A bare number is the expected answer: the count of lines in the data holding "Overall".

[[ Extracted data, beginning ]]

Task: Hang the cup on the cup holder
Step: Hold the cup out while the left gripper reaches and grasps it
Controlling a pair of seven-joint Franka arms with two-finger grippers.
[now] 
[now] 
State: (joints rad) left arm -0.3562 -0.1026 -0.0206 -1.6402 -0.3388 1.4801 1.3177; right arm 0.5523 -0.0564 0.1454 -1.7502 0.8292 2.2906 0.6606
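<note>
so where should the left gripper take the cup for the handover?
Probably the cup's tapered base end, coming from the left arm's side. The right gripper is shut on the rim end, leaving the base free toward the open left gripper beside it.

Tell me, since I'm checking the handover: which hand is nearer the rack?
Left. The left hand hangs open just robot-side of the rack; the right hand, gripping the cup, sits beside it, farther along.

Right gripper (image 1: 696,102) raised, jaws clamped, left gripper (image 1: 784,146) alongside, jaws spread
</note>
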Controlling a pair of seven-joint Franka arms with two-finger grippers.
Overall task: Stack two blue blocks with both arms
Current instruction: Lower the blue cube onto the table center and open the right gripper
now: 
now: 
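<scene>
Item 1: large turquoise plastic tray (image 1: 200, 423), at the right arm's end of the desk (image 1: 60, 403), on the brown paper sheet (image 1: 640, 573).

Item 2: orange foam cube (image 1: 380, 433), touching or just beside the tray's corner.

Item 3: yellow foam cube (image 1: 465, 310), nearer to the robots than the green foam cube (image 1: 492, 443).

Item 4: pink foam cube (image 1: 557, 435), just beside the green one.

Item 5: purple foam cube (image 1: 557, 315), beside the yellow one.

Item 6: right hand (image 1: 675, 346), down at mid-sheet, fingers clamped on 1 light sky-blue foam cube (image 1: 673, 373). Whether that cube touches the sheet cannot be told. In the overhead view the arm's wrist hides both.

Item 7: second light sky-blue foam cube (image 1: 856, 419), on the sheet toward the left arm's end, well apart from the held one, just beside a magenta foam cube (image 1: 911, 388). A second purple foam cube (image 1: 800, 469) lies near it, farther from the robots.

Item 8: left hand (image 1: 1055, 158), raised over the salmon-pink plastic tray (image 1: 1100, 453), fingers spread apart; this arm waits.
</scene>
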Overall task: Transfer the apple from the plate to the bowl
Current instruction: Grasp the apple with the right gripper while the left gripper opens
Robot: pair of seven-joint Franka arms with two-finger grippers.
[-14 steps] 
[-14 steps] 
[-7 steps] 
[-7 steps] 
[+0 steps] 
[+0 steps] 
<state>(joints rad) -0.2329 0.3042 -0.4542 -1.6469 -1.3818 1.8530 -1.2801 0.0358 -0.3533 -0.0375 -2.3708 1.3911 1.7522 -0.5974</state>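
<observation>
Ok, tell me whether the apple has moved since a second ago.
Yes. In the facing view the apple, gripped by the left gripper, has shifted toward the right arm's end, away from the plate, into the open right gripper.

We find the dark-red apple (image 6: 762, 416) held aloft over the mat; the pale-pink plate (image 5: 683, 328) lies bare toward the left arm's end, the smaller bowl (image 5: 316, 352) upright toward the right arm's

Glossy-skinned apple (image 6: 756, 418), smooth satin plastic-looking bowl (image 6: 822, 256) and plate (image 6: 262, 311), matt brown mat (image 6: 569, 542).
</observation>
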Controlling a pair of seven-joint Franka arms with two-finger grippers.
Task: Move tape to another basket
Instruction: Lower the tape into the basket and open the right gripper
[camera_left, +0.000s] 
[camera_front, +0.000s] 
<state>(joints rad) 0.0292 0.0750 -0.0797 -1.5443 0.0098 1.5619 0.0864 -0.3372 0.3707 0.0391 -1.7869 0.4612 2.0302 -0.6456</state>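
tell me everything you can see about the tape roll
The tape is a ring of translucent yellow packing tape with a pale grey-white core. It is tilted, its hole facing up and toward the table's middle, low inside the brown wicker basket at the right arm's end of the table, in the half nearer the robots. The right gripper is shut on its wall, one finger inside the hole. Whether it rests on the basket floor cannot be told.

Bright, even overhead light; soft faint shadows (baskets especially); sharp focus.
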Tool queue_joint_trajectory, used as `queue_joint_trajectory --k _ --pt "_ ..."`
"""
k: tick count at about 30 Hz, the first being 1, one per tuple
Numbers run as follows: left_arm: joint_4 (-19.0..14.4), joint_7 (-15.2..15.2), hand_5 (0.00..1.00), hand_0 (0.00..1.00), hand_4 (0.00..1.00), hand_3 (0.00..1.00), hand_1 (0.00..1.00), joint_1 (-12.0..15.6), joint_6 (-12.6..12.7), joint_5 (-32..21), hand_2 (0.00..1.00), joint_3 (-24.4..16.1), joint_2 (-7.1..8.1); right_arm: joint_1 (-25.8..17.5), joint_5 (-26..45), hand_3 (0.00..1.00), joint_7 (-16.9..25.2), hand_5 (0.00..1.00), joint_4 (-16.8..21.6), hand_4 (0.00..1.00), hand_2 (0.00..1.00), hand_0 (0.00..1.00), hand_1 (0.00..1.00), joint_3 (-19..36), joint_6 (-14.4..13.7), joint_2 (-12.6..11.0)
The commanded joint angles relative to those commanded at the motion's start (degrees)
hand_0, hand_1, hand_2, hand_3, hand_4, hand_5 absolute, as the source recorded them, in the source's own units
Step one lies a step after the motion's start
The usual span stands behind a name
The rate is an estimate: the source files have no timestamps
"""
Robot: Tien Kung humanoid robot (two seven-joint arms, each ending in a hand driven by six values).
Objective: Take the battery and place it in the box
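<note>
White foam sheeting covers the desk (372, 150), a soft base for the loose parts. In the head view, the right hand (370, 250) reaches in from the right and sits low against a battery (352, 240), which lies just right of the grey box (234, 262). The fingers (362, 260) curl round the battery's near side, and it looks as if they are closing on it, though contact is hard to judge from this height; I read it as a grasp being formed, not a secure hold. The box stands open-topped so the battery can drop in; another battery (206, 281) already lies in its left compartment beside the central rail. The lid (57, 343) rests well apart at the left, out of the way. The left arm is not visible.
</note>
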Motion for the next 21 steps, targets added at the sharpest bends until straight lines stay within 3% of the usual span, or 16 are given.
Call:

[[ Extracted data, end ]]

Solution for this task: 2